Wet natuurbeschermingArtikel 6.1 Wet natuurbescherming
1… Gedeputeerde staten verlenen in voorkomende gevallen tegemoetkomingen in schade, geleden in hun provincie, aangericht door natuurlijk in het wild levende:
a. (…), of
b. dieren die worden genoemd in bijlage IV, onderdeel a, bij de Habitatrichtlijn, bijlage II bij het Verdrag van Bern, bijlage I bij het Verdrag van Bonn of de bijlage, onderdeel a, bij deze wet.

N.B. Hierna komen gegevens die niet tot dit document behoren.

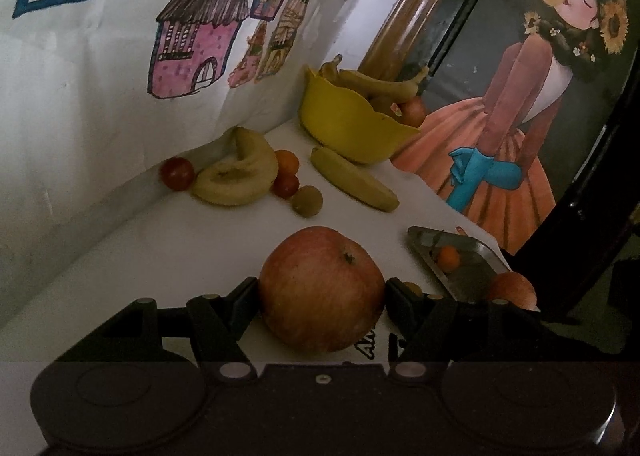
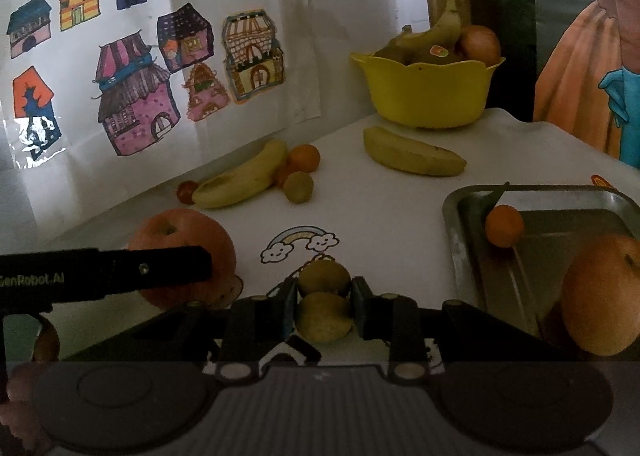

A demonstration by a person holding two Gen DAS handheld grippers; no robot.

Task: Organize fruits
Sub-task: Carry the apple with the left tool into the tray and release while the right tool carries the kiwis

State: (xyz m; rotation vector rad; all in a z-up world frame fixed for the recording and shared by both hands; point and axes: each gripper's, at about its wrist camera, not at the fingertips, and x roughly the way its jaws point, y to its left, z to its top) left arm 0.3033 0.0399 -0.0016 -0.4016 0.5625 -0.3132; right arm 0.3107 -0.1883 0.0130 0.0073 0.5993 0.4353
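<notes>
i am gripping the big apple (image 1: 322,290) in my left gripper (image 1: 322,292) at lower centre, and my right gripper (image 2: 324,308) is squeezing a kiwi (image 2: 323,318).

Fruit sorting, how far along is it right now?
Partly done. The yellow bowl already holds bananas and round fruit, and the metal tray holds a small orange. In hand: the left claw grips a big apple, the right claw a small greenish fruit. Left: two bananas and several small fruits loose on the table.
</notes>
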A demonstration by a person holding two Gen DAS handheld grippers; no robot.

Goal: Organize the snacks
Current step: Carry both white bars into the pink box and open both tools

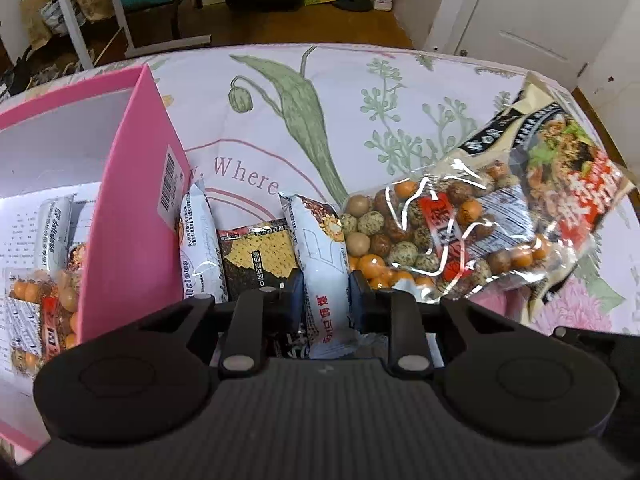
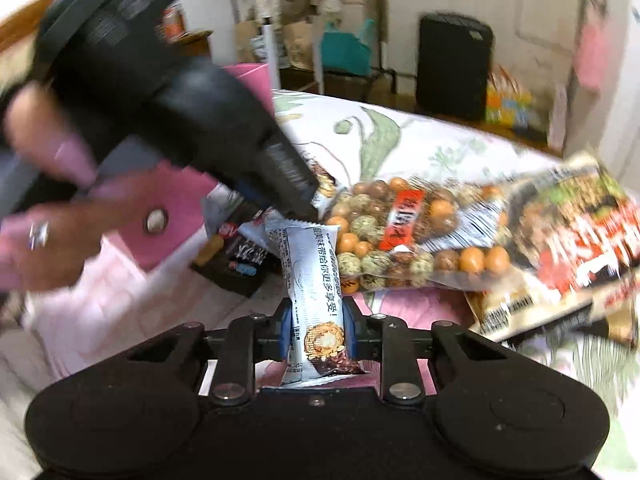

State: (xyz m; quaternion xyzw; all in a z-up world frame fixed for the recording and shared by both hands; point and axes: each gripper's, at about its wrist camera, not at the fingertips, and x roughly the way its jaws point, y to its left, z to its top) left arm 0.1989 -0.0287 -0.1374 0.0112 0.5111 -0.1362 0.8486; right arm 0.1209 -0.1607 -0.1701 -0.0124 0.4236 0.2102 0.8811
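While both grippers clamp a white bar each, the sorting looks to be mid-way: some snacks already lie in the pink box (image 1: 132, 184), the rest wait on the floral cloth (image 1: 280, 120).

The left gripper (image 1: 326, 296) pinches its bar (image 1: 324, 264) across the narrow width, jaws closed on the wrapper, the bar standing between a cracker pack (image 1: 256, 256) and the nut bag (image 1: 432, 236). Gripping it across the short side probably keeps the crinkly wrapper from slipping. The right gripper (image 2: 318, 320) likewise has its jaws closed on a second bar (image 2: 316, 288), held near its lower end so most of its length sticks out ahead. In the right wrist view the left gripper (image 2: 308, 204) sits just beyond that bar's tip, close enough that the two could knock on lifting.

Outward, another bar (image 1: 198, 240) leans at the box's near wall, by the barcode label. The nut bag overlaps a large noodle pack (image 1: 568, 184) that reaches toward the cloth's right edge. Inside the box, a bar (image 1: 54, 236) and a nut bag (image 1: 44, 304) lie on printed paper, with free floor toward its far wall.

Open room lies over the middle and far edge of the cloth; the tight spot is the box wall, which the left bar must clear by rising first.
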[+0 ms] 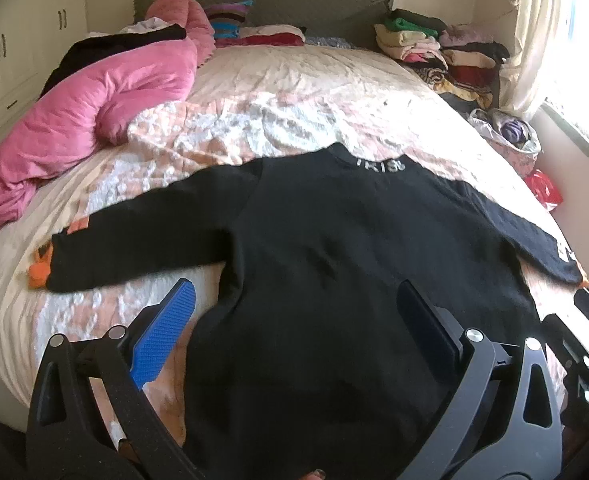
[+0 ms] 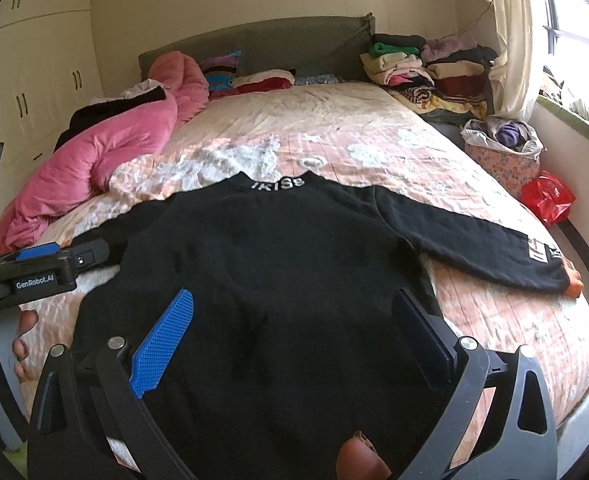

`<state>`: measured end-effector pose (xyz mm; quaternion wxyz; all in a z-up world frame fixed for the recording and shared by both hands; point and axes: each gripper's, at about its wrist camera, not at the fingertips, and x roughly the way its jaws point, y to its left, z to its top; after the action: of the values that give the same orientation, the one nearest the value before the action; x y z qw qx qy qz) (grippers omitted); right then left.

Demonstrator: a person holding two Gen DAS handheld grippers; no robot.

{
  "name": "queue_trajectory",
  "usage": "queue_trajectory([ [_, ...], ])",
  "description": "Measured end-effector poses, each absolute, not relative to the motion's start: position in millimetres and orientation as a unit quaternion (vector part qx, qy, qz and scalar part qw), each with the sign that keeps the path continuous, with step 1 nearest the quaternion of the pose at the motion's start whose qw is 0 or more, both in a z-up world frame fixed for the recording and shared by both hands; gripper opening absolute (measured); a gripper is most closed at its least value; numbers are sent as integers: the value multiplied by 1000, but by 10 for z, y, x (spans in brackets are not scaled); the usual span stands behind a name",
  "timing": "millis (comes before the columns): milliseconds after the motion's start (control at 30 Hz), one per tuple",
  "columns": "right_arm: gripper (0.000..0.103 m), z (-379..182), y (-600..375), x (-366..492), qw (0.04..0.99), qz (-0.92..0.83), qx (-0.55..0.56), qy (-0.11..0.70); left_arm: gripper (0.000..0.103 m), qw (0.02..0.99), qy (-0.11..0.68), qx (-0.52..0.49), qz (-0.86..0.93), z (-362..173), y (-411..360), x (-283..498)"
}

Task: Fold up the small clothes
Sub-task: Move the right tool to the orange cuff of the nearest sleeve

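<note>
Both tongs stand wide open with nothing between their jaws: the left gripper (image 1: 294,320) hangs over the lower left of the black sweater (image 1: 334,260), the right gripper (image 2: 294,320) over its lower middle. The sweater lies flat, sleeves spread, collar away from the tongs, on the peach floral bedspread (image 2: 334,132). A pink duvet (image 2: 106,152) is bunched at the left, folded clothes (image 2: 426,72) are stacked by the headboard (image 2: 294,44), and a curtain (image 2: 510,40) hangs at the window.
</note>
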<state>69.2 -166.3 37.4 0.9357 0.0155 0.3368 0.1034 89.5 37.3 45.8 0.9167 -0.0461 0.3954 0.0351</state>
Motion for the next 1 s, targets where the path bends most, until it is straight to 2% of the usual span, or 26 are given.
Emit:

2. Een tegemoetkoming als bedoeld in het eerste lid wordt slechts verleend voor zover een belanghebbende schade lijdt of zal lijden aangericht door dieren als bedoeld in het eerste lid, en die schade redelijkerwijs niet of niet geheel te zijnen laste behoort te blijven. Een tegemoetkoming wordt naar billijkheid bepaald.
3. (…)
Beleidsregels natuurbescherming Noord-Brabant
-
Artikel 4.6 Gevallen waarin geen tegemoetkoming wordt verleend
Gedeputeerde Staten verlenen geen tegemoetkoming in de schade in de volgende gevallen:
(…)
p. de schade is aangericht aan bijproducten van gewassen;
(…).
Artikel 4.1 Begripsbepalingen
In deze paragraaf wordt verstaan onder:
(…);
b. bijproduct: producten die afkomstig zijn van het hoofdproduct;
c. hoofdproduct: alle gewassen die geen bijproduct zijn van het hoofdproduct;
(…).

Voetnoten

2.Zie bijvoorbeeld de uitspraak van 8 augustus 2018ECLI:NL:RVS:2018:2636.
3.De hiervoor aangehaalde uitspraak van de Afdeling van 8 augustus 2018 en van 26 maart 2008, ECLI:NL:RVS:2008:BC7605.